**Instructions to follow**
Could you retype exactly the lines below between the one holding "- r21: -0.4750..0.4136" and the one holding "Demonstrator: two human", inclusive, leaving out any pictures?

*** Begin section ***

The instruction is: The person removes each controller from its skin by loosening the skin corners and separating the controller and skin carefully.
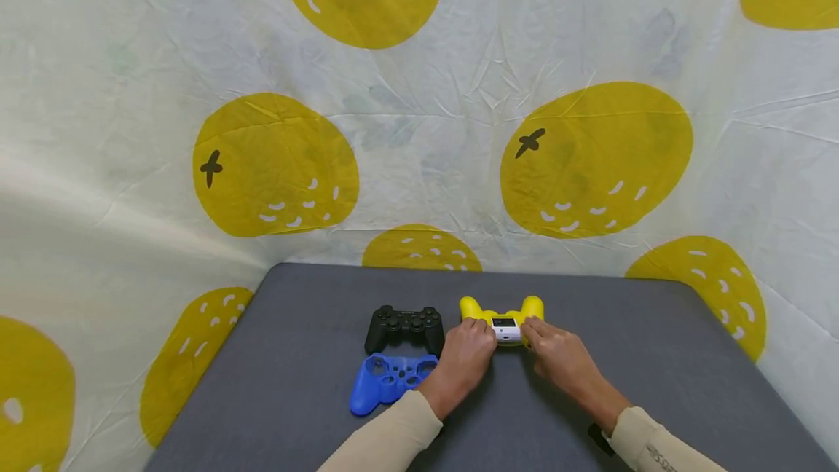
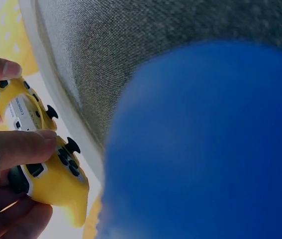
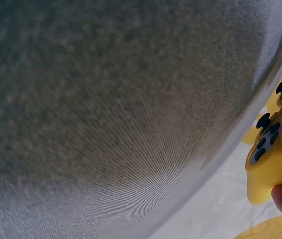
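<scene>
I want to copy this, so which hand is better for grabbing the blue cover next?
Probably the left hand: it's nearer the blue cover than the right hand is. Both hold the yellow controller, so it should let go first.

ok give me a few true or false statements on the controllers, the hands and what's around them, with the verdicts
1. The left hand and right hand both hold the yellow controller. True.

2. The black controller is in the right hand. False: it lies on the table.

3. The blue shell is on the far side of the black controller. False: the blue shell lies on its near side.

4. The yellow controller's thumbsticks are black. True.

5. The sleeves are dark red. False: the sleeves are pale beige.
</scene>
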A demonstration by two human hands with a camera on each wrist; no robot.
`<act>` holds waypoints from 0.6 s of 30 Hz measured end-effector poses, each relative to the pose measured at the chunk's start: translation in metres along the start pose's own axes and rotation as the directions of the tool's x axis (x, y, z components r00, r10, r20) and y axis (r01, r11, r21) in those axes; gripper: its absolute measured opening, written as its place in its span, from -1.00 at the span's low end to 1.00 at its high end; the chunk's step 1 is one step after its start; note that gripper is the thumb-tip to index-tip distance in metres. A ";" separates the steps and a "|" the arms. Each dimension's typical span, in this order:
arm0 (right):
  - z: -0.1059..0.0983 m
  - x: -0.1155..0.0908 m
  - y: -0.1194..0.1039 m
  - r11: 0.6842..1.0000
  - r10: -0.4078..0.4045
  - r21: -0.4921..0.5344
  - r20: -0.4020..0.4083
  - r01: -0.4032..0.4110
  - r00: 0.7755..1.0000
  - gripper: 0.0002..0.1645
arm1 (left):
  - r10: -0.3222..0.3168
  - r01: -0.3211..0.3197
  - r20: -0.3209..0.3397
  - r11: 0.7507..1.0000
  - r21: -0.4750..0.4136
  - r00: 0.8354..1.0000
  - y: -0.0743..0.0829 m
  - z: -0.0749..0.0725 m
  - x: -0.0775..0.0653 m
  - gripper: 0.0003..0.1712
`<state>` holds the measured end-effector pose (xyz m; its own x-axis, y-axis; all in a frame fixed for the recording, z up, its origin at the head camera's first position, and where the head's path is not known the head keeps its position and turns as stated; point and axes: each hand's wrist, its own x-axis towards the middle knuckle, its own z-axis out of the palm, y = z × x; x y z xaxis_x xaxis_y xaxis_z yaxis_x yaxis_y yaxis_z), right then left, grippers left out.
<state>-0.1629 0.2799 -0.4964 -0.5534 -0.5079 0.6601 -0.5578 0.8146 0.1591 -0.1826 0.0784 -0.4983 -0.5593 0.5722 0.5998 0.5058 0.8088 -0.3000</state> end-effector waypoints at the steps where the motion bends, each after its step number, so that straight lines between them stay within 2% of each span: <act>1: 0.001 0.000 0.000 1.000 0.003 0.002 0.004 -0.003 1.000 -0.50 | -0.002 0.002 -0.003 1.000 0.003 1.000 0.000 0.000 0.000 -0.92; 6: 0.003 -0.001 0.001 1.000 0.015 0.012 0.008 -0.015 1.000 -0.50 | -0.019 0.019 0.002 1.000 -0.007 1.000 0.001 0.001 0.001 -0.92; 13: 0.006 -0.003 -0.003 0.999 0.007 0.036 0.000 -0.007 1.000 -0.49 | -0.029 0.034 0.123 0.998 -0.043 0.992 0.004 -0.002 -0.003 -0.92; 18: 0.007 -0.003 -0.003 0.999 0.025 0.041 0.012 -0.026 1.000 -0.49 | -0.041 0.050 0.147 0.997 -0.061 0.988 0.004 0.000 -0.003 -0.90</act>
<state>-0.1635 0.2767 -0.5040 -0.5747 -0.4903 0.6552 -0.5680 0.8154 0.1119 -0.1789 0.0804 -0.5010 -0.6702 0.5522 0.4958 0.5158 0.8270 -0.2238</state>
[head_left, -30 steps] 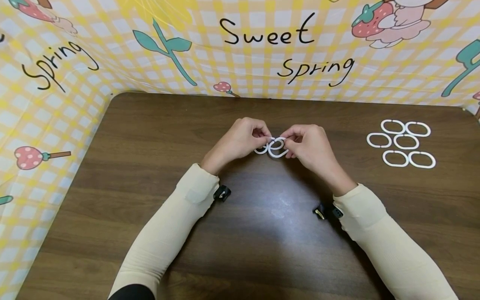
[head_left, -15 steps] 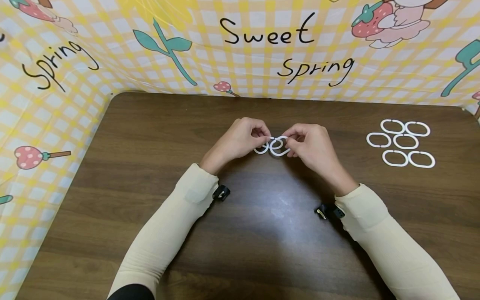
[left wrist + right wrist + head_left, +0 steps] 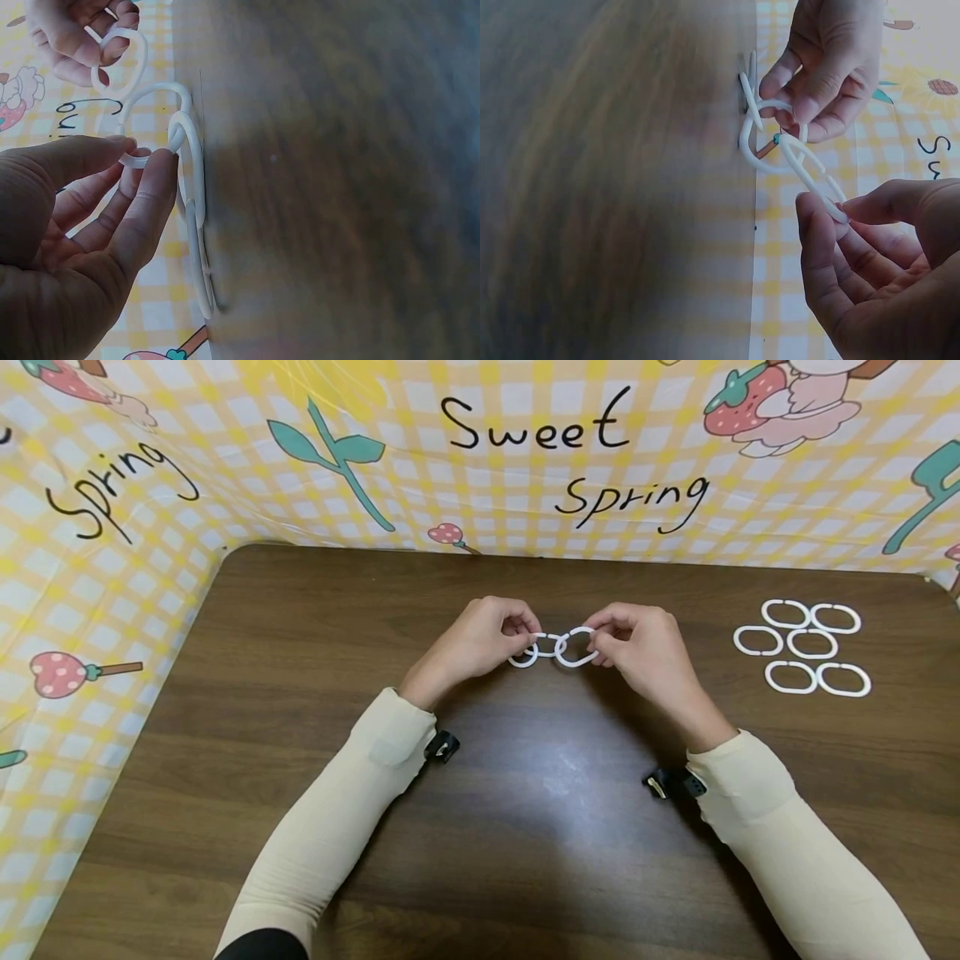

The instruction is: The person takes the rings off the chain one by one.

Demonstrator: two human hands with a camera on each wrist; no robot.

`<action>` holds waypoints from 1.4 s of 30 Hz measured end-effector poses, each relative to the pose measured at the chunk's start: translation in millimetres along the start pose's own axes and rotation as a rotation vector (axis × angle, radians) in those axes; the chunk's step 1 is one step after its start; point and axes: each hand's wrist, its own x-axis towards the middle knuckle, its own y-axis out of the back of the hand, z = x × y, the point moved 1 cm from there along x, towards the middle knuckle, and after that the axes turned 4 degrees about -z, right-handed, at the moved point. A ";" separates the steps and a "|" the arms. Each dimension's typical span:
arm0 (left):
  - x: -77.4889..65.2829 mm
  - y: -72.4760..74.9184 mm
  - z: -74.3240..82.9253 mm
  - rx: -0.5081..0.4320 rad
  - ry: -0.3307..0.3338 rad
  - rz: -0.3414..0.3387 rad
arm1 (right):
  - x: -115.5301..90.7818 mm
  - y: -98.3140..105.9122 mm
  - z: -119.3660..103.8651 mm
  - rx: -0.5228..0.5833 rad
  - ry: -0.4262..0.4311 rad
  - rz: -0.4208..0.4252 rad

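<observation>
My left hand point(image 3: 489, 637) pinches a white plastic oval chain link point(image 3: 160, 85) between thumb and fingertips. From that link hang further joined links point(image 3: 198, 169), reaching down to the tabletop in the left wrist view. On the other side, my right hand point(image 3: 643, 645) pinches the far end of another white link point(image 3: 576, 665). This link passes through the one in my left hand, and its small gap point(image 3: 826, 174) shows in the right wrist view. In the head view my left fingers partly hide the chain behind them.
Several loose white links point(image 3: 789, 692) lie flat in paired rows at the right of the brown wooden table point(image 3: 570, 860). A yellow checked cloth point(image 3: 495, 485) with printed words and pictures rises along the back and left edges.
My right hand has moved a little to the right, drawing its link outward, so the two held links overlap only at their ends. The left hand stays in place.
</observation>
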 end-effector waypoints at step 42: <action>-1.6 0.0 1.2 -0.023 -0.007 0.008 | 1.0 128.1 69.0 0.194 -0.233 0.231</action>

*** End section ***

**Exercise response**
  - r21: -0.4750..0.4136
  - r00: 0.8354..1.0000
  - y: -0.0743..0.0829 m
  - z: -0.0749..0.0725 m
  - x: -0.0775..0.0653 m
  - gripper: 0.0003..0.1712
`<state>` holds the measured end-effector pose (xyz m; its own x-axis, y-axis; all in a frame fixed for the recording, z up, its origin at the head camera's first position, and where the head's path is not known the head keeps its position and turns as stated; point and axes: each hand's wrist, its own x-axis towards the middle knuckle, its own z-axis out of the palm, y = z × x; x y z xaxis_x xaxis_y xaxis_z yaxis_x yaxis_y yaxis_z), right then left, grippers left out.
<state>-0.1629 0.2799 -0.4964 -0.5534 -0.5079 0.6601 -0.5578 0.8146 0.1591 -0.1826 0.0784 -0.4983 -0.5593 0.5722 0.5998 0.5058 0.8088 -0.3000</state> end-effector waypoints at the steps where the motion bends, each after its step number, so that straight lines between them stay within 2% of each span: <act>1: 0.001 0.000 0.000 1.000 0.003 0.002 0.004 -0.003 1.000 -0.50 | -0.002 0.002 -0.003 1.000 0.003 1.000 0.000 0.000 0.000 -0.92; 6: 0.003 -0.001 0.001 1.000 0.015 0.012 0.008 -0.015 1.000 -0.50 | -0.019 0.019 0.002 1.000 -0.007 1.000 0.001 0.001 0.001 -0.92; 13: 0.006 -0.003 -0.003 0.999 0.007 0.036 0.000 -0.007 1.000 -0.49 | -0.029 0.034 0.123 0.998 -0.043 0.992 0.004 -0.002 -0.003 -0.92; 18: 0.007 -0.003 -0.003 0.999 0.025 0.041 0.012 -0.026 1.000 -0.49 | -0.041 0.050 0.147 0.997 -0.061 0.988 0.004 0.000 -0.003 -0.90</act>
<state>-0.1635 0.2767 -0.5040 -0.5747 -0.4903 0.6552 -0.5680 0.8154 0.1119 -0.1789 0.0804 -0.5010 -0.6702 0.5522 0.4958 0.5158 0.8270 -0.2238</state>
[head_left, -30 steps] 
[head_left, -15 steps] 
[left wrist + right wrist + head_left, +0 steps] 

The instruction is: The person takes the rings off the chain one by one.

Demonstrator: two human hands with a camera on each wrist; no robot.

The answer given above is complete.